¿Qué Pasa?

El inigualable arte de los museos

El inigualable arte de los museos

Ese  lujo, ese aparatoso diseño de paredes muertas y criaturas disecadas, es, si hay descuido, el arte de los cuervos. Ese pájaro desconcertante y desconfiado que ama atesorar objetos  ajenos y de dudoso valor, debería ser el símbolo de una que otra institución precavida. Lo paralizado siempre estará bajo la sospecha de alentar la putrefacción o la tradición que  llama a caída.

Todo museo que no intente ser una escuela de enseñanza  y de alumbramiento generacional en vez de la antigualla paralizada en un punto estratégico del absurdo que suele ser esa venerable encrucijada cultural está destinado al olvido justificado. Esa voz se ha degradado junto al lugar que nombra la gramática de los intereses creados y del encanto por exhibir y por destacar. El lugar que nos prepara para las sorpresas como compensación del trabajo que uno se toma en recorrerlo a la espera de ser compensados por el buen arte o la suerte de encontrarnos con lo inesperado no deja de contener alguna dicha.

Esa fascinación debería justificar la permanencia en condición abierta de estos almacenes de cultura. Todo museo intenta ser representación de un momento, un espacio, una instantánea del proceso humano. O el de la naturaleza en el caso de aquellos que  se dedican a coleccionar huesos milenarios de un ser  que desconocía que iba a ser actor  estelar, ya muerto, millones de años después de su protagonismo terrenal. Además de la representación visual que pretende mostrar y demostrar, el museo es una conjunción de símbolos. Una estructura bien diseñada, colocada como paradigma de la novedad o de lo antiguo renovado y remedado para la ocasión es un lugar si no contiene los atributos de la reunión de lo mejor de un pueblo. Hay quienes se cuidan de estos riesgos y logran el impacto positivo. Pero no existe el museo perfecto en ninguna parte del mundo. La perfección expresa una dinámica de la vida en su más excelsa condición de excelencia. Desde el momento en que se propone la escogencia del señuelo al que la gente llama museo hay que tomar precauciones extremas para no inducir al error y a la decepción. Una de ellas consiste en remozar de año en año uno que otro departamento clave para, de ese modo, ahorrarle el tedio a la gente. De lo contrario, el lugar se convierte en un zoológico de criaturas inanimadas.

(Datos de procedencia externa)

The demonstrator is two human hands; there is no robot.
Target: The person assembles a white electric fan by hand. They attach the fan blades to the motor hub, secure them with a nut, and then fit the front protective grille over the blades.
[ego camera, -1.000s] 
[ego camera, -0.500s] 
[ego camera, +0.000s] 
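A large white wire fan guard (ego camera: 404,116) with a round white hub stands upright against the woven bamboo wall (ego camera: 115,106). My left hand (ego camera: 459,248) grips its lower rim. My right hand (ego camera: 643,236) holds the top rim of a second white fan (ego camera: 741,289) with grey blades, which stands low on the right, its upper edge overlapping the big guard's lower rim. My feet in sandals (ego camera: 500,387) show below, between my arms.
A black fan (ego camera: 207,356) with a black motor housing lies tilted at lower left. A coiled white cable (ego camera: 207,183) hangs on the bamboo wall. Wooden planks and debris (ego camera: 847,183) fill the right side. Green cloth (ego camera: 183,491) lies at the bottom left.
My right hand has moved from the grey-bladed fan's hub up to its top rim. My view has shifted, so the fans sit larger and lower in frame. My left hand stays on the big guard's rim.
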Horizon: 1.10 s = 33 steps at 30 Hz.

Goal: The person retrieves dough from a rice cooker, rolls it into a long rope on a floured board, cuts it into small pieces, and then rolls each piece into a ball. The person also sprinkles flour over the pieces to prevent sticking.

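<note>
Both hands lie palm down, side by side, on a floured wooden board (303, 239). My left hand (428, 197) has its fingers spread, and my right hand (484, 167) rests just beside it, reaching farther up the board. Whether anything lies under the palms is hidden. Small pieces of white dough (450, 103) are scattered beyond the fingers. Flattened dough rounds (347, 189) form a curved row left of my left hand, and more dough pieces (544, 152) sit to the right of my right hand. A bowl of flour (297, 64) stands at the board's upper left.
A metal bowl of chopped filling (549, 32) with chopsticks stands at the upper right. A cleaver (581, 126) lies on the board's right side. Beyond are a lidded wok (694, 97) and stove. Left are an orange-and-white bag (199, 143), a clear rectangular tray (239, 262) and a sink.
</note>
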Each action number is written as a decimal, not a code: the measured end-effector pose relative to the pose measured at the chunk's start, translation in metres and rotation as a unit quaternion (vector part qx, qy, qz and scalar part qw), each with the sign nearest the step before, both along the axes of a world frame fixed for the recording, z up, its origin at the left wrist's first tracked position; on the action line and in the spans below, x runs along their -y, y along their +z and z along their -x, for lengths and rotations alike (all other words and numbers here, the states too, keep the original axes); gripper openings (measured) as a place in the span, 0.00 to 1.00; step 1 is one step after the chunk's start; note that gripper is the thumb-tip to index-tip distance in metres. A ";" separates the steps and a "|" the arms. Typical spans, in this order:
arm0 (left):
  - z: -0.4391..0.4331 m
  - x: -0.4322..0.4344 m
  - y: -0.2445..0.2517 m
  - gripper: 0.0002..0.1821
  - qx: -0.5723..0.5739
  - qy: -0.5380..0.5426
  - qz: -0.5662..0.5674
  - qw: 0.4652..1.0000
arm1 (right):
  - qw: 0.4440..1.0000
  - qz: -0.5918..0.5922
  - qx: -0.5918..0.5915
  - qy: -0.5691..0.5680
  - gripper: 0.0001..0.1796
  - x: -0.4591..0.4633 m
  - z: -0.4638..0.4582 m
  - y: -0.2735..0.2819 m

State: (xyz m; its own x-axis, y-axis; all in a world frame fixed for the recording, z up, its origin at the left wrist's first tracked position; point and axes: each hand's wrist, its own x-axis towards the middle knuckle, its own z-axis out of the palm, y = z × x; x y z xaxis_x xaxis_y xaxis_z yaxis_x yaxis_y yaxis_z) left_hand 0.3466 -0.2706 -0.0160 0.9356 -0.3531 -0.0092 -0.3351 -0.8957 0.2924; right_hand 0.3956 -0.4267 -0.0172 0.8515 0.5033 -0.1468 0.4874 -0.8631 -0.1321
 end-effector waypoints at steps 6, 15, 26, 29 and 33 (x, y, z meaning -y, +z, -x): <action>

Es inconcebible algo peor que esa imagen en un diseño que se supone habrá de provocar reacciones de admiración en un público acostumbrado, que no siempre es ingenuo ni descubridora. El buen museo, lleno de una materia que escasea llamada la fascinación, es obra de artistas consagrados.

Lo rutinario arroja culpabilidades sobre una criatura que carece de vida propia y que forja la pieza básica del área a disfrutar visualmente o en términos auditivos. La vanidad del museo es la idea de que todo lo que hay en su interior lo pudo haber producido una deidad adelantada. Hay también débiles destellos de un pasado que se pretende enriquecer con un toque de nostalgia bien maquillada. Pero el equilibrio es todo. Incluso la Naturaleza suele inclinarse por él. Lo caótico, con todo y que despliega formas incomprensibles y provocadoras, recuerda los tiempos en que el tiempo no reinaba del todo. Entonces el universo era un torbellino colosal que ahora no puede ser imaginado siquiera en su inmensa densidad, en su pureza y en su incomprensible noche eterna con destellos que preludiaban un universo insuperable y desproporcionado.

El museo de estos tiempos está obligado a quebrar la coraza de la formalidad cortante sin olvidarse de ser respetuoso de lo que la humanidad ha instituido como interesante y digno de acercamiento y de contemplación.

Está obligado a negar la condición de fortaleza blindada de las artes, a abrirse al pueblo y a los pueblos para que los humildes no sientan el terror de visitar no más que el lujo y el despliegue de alguna forma  inhumana del poder.